Task brief: Every line in the listing below from the one with "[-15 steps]" through the one with "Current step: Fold" is to be reproduced exactly, both ends included; leave out the rest.

Study material:

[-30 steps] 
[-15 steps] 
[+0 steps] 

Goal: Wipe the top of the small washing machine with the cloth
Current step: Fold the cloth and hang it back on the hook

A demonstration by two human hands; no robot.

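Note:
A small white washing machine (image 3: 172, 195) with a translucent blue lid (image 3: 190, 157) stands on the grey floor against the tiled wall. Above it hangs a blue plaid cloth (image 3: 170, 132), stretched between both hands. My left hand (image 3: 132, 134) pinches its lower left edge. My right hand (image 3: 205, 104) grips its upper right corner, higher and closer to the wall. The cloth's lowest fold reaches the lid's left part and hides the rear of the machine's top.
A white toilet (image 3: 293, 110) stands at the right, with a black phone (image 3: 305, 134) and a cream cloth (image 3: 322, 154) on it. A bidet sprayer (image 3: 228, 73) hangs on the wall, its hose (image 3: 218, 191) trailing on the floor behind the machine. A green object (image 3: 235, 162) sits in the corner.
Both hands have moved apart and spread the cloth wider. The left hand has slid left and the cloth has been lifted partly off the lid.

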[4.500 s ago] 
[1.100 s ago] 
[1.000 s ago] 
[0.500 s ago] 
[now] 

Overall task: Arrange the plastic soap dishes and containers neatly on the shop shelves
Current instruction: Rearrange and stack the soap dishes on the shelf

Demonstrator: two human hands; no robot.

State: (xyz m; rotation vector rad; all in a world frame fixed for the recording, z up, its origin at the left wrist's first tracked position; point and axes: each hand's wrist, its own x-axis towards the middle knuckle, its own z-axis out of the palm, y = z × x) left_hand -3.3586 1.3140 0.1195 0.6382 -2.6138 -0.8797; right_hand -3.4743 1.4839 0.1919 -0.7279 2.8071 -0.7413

Answer box:
[-15 steps] 
[+0 steps] 

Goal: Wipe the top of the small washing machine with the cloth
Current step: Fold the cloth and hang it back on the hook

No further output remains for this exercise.